Zooming into the long urban history of Simitthus, re-evaluating the 1980-excavations East of the Roman forum
"Zooming into the long urban history of Simitthus, re-evaluating the 1980-excavations East of the Roman forum" by Heike Möller, Philipp von Rummel, Moheddine Chaouali and Stefan Ardeleanu
Simitthus, modern Chimtou in Northwestern Tunisia, was one of the oldest towns of ancient North Africa. Famous for its precious yellow marble called marmor Numidicum, the quarries of which lay in the heart of the city, it became one of the most important towns and economic hubs of Northwestern Africa in Late Hellenistic and Roman times. This paper gives a diachronic overview of the town’s urban development over a timespan of over two millennia (8th c. BC – 12th c. AD). Special emphasis is given to a series of deep trenches opened to the East of the Roman forum in the 1980ies and recently re-evaluated by a Tunisian-German team. These investigations have revealed a spectacular sequence of complex settlement history from Early Iron Age well into the Middle Ages.

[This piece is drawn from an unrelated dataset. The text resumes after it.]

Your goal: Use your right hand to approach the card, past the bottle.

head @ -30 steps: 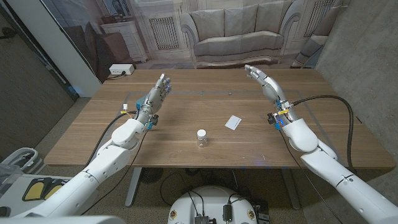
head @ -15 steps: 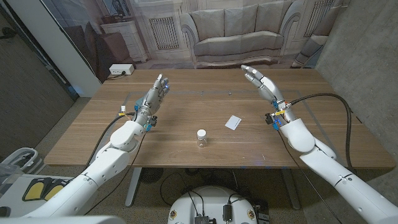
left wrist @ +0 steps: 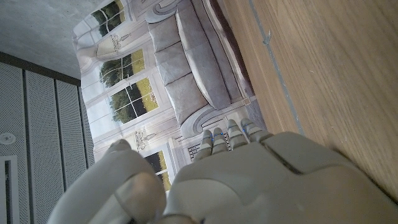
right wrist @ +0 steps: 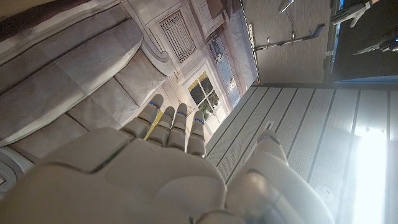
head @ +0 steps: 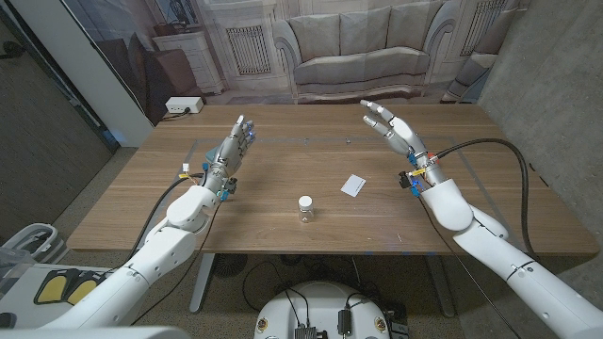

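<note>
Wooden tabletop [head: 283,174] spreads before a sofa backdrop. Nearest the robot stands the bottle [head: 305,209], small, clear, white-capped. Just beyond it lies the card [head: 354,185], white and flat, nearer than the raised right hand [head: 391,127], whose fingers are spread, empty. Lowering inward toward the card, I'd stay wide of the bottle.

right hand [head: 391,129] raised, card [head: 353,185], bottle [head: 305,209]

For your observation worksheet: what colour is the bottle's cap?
White; the bottle shows best in the head view.
</note>
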Tool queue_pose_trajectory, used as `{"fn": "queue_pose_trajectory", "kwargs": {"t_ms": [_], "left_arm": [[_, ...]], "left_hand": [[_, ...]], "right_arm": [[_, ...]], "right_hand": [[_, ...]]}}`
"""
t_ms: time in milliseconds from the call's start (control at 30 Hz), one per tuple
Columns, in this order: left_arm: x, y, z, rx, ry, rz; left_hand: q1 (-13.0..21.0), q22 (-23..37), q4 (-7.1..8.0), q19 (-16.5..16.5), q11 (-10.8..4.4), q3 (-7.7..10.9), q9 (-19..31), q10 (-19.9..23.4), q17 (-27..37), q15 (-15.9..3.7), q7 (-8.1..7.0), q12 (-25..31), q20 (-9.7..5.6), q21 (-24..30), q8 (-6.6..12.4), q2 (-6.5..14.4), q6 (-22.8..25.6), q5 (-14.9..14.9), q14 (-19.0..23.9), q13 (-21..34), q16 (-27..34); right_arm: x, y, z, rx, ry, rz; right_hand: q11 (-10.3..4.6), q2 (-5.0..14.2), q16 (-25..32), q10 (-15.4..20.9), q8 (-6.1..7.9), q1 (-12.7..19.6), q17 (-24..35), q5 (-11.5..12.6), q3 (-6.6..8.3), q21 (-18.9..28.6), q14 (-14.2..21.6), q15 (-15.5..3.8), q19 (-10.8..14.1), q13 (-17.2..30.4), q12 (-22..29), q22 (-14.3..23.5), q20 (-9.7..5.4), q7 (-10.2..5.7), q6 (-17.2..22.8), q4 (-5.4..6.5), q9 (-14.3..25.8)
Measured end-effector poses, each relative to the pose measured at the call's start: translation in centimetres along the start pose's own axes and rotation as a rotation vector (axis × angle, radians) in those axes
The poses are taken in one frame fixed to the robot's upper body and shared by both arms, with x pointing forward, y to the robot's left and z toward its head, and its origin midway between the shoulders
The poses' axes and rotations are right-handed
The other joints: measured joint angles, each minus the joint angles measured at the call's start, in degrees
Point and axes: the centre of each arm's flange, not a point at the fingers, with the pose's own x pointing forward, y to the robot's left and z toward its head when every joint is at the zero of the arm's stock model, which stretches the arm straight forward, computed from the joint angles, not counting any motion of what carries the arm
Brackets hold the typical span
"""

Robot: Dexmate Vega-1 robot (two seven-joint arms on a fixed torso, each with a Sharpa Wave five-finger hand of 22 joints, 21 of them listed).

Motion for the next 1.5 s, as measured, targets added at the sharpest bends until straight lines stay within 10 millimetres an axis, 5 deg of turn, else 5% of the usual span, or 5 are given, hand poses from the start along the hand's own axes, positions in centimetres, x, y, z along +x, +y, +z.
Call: {"fn": "queue_pose_trajectory", "kwargs": {"t_ms": [1500], "left_arm": [[-0.1,0.1,0.1,0.005,0.012,-0.009]], "left_hand": [[0.5,0.0,-0.24,0.3,-0.2,-0.24,0.0,0.8,0.0,-0.02,0.15,0.0,0.32,0.0,0.0,0.5,0.9,0.0,0.6,0.0,0.0]], "right_arm": [[0.3,2.4,0.4,-0.238,-0.049,0.085]], "right_hand": [[-1.54,-0.45,-0.4,-1.2,-0.86,0.5,0.0,1.3,-0.16,-1.8,-0.5,-0.94,0.0,0.0,-0.9,0.0,-0.03,-1.15,-1.2,-0.16,0.0]]}}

Dr. Heike Möller is Research Assistant at the German Archaeological Institute (DAI) in Berlin (Germany) since 2017 and a specialist for Hellenistic, Roman and Late Antique pottery in the MENA-Region. She wrote her phD about pottery production and trade-networks in the Eastern Marmarica (Northwest Egypt) at the University of Freiburg and was part of many field projects in Turkey, Jordan, Egypt and Tunisia. Her special interest are pottery production and trade-networks with a focus on technology and form transfer in regional and supra-regional context. Numerous articles on ceramics in context have been published by her, including in particular intensive studies on the material of the Eastern Marmarica (Egypt), Gadara and Jerash (Jordan) examined from different perspectives. She is currently part of the ISLAMAFR project, a German-English cooperation investigating conquest, ecology and economy in Islamic North Africa through the Medjerda valley.
Dr. Philipp von Rummel has been Secretary General of the German Archaeological Institute since 2014. He is an archaeologist who specialises on Late Antiquity and the Early Middle Ages. His current research focuses on Late Antiquity and the Early Middle Ages, with a special focus on questions of migration, identity and everyday life. He is currently co-PI of the AHRC-DFG funded project ISLAMAFR: Conquest, Ecology and Economy in Islamic North Africa (with M. Chaouali and C. Fenwick) and spokesperson of the GWK-DFG funded research data management consortium "NFDI4Objects" in the German National Research Data Infrastructure (NFDI). His current field projects are based in Simitthus (Tunisia, co-directed with M. Chaouali) and Henchir Bourgou (Jerba, Tunisia, co-directed with S. Ben Tahar).
Dr. Moheddine Chaouali is a Researcher in the National Institute of Heritage in Tunis (Tunisia) and Inspector of the north west Tunisian heritage. Currently he is a Research Fellow at the RomanIslam - Center for Comparative Empire and Transcultural Studies of the Universität Hamburg. He has published several articles and chapters in Tunisian and international journals. His publications are about Roman and late antique archaelogy, epigraphy and history of the north west of Tunisia. He is a co-Director of international projects in archaelogical sites like Bulla Regia, Simitthus, Numluli… He is currently preparing the results of the Tunisian-English excavations of the new church in Bulla Regia and the Tunisian-German excavation of the imperial cult tempel in Simitthus
Dr. Stefan Ardeleanu is an archaeologist, who has been working on North African urbanism on a large geographical and chronological scale from the Early Iron Age to the Early Medieval period. He has been publishing various studies on pre- and early Roman settlements of North Africa, on funerary habits and epigraphy of the Late Antique oecumene, on trade networks and connectivity in the Western Mediterranean. He has studied and held several positions at the Universities of Heidelberg, Rome (La Sapienza), Aix-en-Provence, Berlin (HU), Tübingen, Osnabrück and at the German Archaeological Institute (Rome and Berlin), which granted him a one-year traveller scholarship across the Mediterranean in 2016–2017. His first book focused on the transition of urbanism from pre-Roman to Early Roman Numidia (2021), while edited works span from the re-edition of Roman and Late Antique stone monuments in the Reiß-Engelhorn-Museum at Mannheim (2021) to a Mediterranean-wide panorama on Late Antique funerary habits and epigraphy (under peer-review, 2022).